The Transportation Act of 1920 ( 41 Stat. 456) "`introduced into the federal legislation a new railroad policy.' New England Divisions Case, 261 U.S. 184, 189, 43 S. Ct. 270, 273, 67 L. Ed. 605; R.R. Comm. v. C., B. Q.R.R. Co., 257 U.S. 563, 585, 42 S. Ct. 232, 66 L. Ed. 371, 22 A.L.R. 1086. The purpose of this policy is repeatedly expressed in the act (sections 402, 407, 422 [49 USCA §§ 1, 5, 15a; Comp. St. §§ 8563, 8567, 8583a]) and may be stated in the language used in section 402 as being to `best promote the service in the interest of the public and the commerce of the people.' An important feature of the means to accomplish such purpose was `affirmatively to build up a system of railways prepared to handle promptly all the interstate traffic of the country' (Dayton-Goose Creek Ry. Co. v. U.S., 263 U.S. 456, 478, 44 S. Ct. 169, 172, 68 L. Ed. 388, 33 A.L.R. 472) so as `to insure * * * adequate transportation service' (New England Divisions Case, 261 U.S. 184, 189, 43 S. Ct. 270, 273, 67 L. Ed. 605)." Missouri-Kansas-Texas R. Co. v. Northern Okla. Rys. (C.C.A.) 25 F.2d 689, 690.
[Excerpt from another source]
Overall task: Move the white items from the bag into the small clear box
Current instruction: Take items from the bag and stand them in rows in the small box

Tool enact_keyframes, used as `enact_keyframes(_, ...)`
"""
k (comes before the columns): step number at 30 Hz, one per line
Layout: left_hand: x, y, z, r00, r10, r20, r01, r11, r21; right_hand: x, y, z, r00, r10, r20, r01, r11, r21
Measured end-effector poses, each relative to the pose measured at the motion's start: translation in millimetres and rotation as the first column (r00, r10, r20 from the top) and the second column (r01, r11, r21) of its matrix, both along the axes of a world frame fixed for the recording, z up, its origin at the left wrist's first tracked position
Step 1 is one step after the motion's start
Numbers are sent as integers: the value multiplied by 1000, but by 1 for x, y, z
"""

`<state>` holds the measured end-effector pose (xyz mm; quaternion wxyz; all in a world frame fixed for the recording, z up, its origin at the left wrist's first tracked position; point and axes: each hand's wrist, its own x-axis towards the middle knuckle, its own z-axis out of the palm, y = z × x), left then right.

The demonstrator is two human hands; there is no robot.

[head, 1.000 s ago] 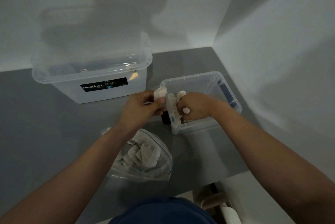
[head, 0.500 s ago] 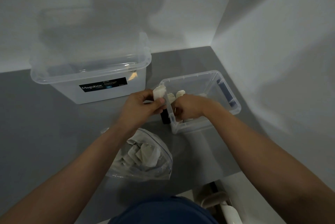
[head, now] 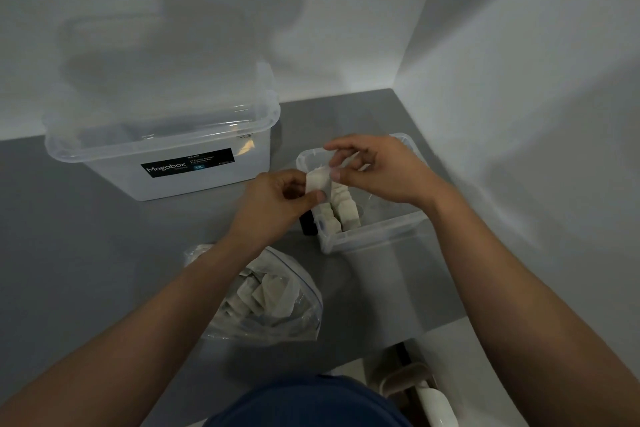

While the act declared this ambitious purpose and the construing decisions have recognized and striven to give full effect thereto, yet the act did not grant any "blanket" authority to the commission to effectuate such purpose. On the contrary, Congress specified the character of matters committed to the commission. It appeared, in the argument, that a respectable number of the states had (and yet have) legislation directly upon the matters here involved, and the validity of such legislation had been established (Chicago, R.I. P.R. Co. v. Arkansas, 219 U.S. 453, 31 S. Ct. 275, 55 L. Ed. 290; St. Louis, I.M. S.R. Co. v. Arkansas, 240 U.S. 518, 36 S. Ct. 443, 60 L. Ed. 776) at the time this act was under consideration by Congress. We should therefore expect that Congress would use fairly clear language if it intended to take that field away from the states. Nowhere in that act is there a specifically expressed grant to the commission of power to control the number of employees to be used by a carrier in the movement of its trains or cars in interstate commerce. If such a grant is in the act, it must be construed to lie within some more general expressions. Plaintiff points out such expressions which it contends should be so construed. Those are found in that part of the act which amended the then existing Interstate Commerce Act (as amended).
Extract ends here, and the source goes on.